Folks,
Currently all my photo files (and other docs) are stored on the Hard Disk in my ten year old laptop, backed up monthly to a portable HD, and any significant changes during the month copied to a memory stick. Because a replacement laptop is likely to have a Solid State Disk with less capacity and reputed less reliability I'm considering a different configuration.
"Does the team think" it's a good idea to keep all the photo files (RAW and JPG) on a NAS with two hard disks configured as Raid 0, instead of on the laptop. Would they be as well protected? (At present the portable HD is kept off site, so I'd probably continue to back up the NAS to it monthly). I use Lightroom, and have heard that for speed the catalog should be kept on the laptop but it appears I could set Lightroom to back up the catalog to the NAS every time Lightroom exits.
Should I anticipate any other snags, or is there a better way?
Regards, Simon
If RAID 0 wasn't a typo, you'll have less than half the security you currently have; RAID 0 means that the data is spread across two drives, so you only need 1 to fail to lose the lot. That automatically doubles the chances of a drive failure, since you have double the disks. Plus I've noticed that with increasing capacities and reduced prices, manufacturers guarantee periods have reduced. It used to be 5 years long ago when a big hard drive was 1 gigabyte; now it seems to be 2 or 3 years. I put this down to the makers knowing something... RAID 1 will mirror the data. so you have to lose both disks to lose the data, the price being that you buy two drives of the size you want and one is redundant.

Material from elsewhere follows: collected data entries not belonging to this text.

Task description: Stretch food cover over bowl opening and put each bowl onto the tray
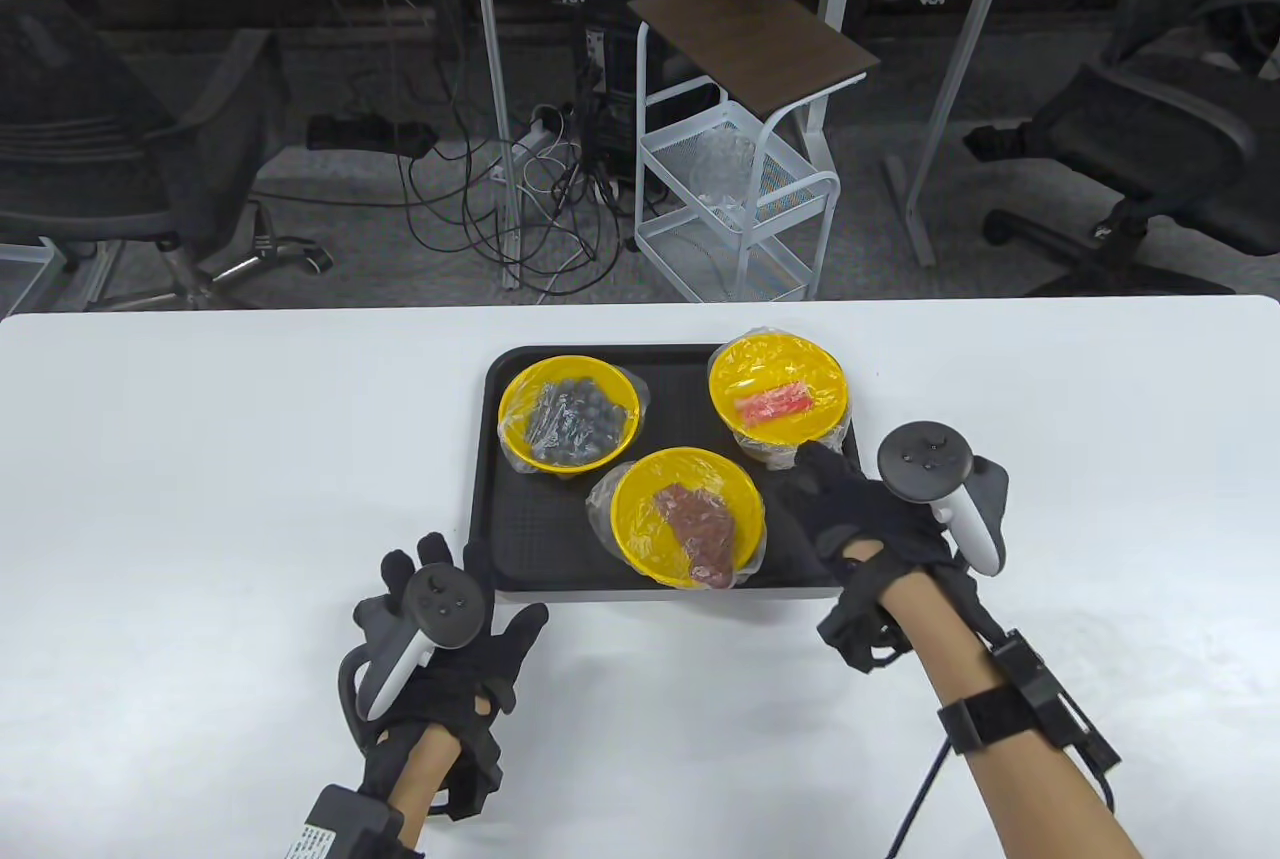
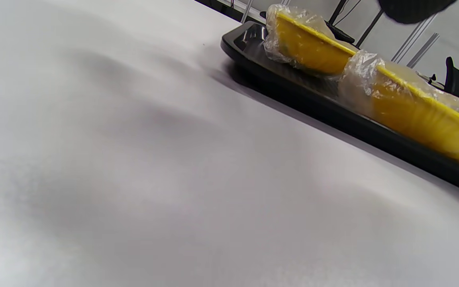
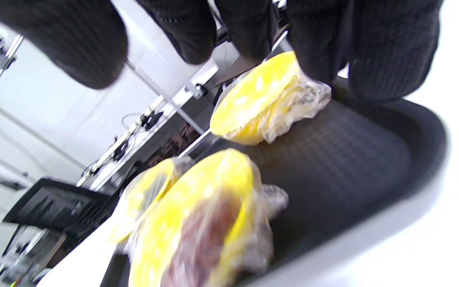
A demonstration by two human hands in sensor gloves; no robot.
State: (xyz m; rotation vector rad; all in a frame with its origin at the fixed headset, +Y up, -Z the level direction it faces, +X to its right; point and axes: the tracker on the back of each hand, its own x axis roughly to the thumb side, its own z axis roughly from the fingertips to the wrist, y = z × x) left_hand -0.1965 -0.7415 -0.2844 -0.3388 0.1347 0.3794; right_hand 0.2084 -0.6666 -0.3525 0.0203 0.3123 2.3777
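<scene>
Three yellow bowls stand on the black tray (image 1: 530,539), each with a clear plastic food cover stretched over its opening. The dark-berry bowl (image 1: 570,414) is at back left, the red-food bowl (image 1: 778,389) at back right, and the brown-food bowl (image 1: 688,517) at the front. My right hand (image 1: 815,479) hovers over the tray's front right corner with relaxed fingers (image 3: 94,44), holding nothing. My left hand (image 1: 470,589) lies spread on the table by the tray's front left corner. The right wrist view shows the brown-food bowl (image 3: 197,223) close by on the tray (image 3: 353,167).
The white table (image 1: 200,499) extends on both sides of the tray. Beyond its far edge stand a white wire cart (image 1: 740,189), office chairs and loose cables. In the left wrist view, the tray (image 2: 333,115) runs along the upper right with two covered bowls.
</scene>
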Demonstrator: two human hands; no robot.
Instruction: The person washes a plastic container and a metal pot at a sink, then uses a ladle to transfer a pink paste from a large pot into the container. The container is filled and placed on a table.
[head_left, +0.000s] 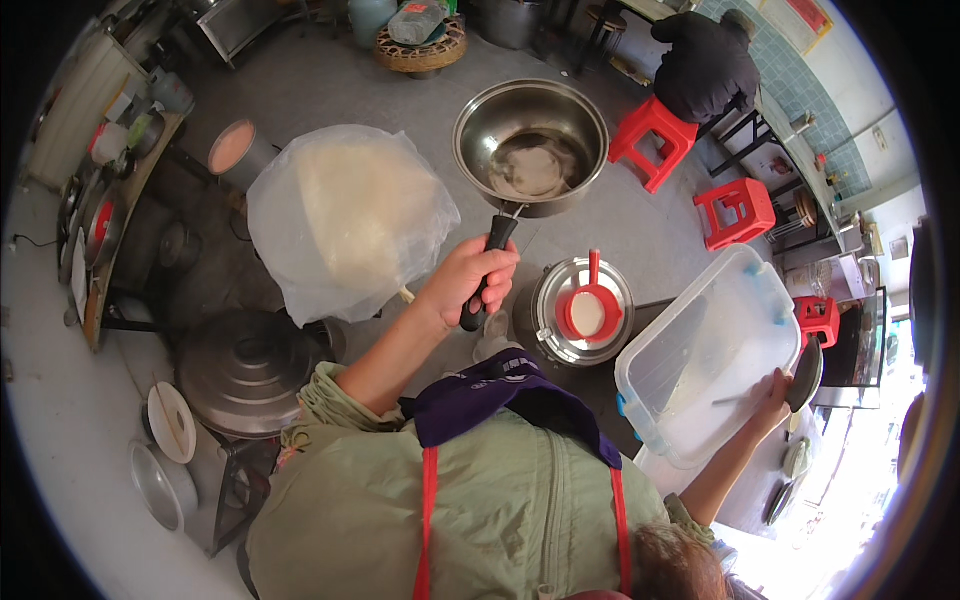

If we're being really secure, it's not just drive failure that's to be considered as fire and theft come in as well. In many ways I'm less secure than you are, because all my copies are in the same room. One interesting idea I saw on a forum (probably either here or Pixalo) was from someone who had a network drive concealed in the roof timbers of their garage, which was a separate building to the house. This gave some measure of protection from theft.
My own (insecure) system is to start with a RAID system in my desktop. This has three drives attached to the card, two in use (mirrored) and the other notified to the card as spare, so if one of the two in use fails, it will automatically start to rebuild using the third disk. In addition, I use Syncback Free to backup the contents to two external USB disks and mirror to another two external drives; one job runs every two hours, so that limits the time period that the data is at risk. The backup rather than mirror means I have some protection against accidental deletion of files. I also had an incremental backup system on a NAS system which has technical problems at the moment. I'm intending to replace it. In the event of drive failure, I keep a spare (unused) disk of the same size ready to replace the failed drive, so I don't have to wait for mail order or a shop to open (although I can't buy the drives locally anyway).
Every time I copy the data from a memory card, I run all four Syncback tasks before formatting the card; the same happens after scanning negatives.
On Lightroom and catalogues, I have no idea, not using Lightroom.
I have 2 NAS drives - one with a 914Mb (Effective) drive, the other with a 1.34Tb and 2.68Tb drives (Effective) - so I'm running no raids at all - but I then backup the lot to the cloud with Livedrive.
My main PC data drives being backuped to the NAS via Syncback - one drive, one backup.
Which I really must clean up and delete some old stuff as I can't believe I have 3Tb of useful files! :)
Stephen, thank you. I guess I did mean Raid 1 (two drives each with a copy of the same data) rather than 0. And I agree about off-site backups. In fact my "monthly" portable HD is kept in my office half a mile away. The office PC uses a similar system to mine, its "monthly" portable HD is store in my house. I like the idea of hiding the NAS away from the PC, but the attic would be the first place to go in the case of a serious fire.
And Angelfire - I also believe I could delete at least three quarters of my files, but it would take forever to go through the lot and make the decisions. I'm certain of only one thing: there would be at least one file I wanted just a few days after I'd permanently deleted it.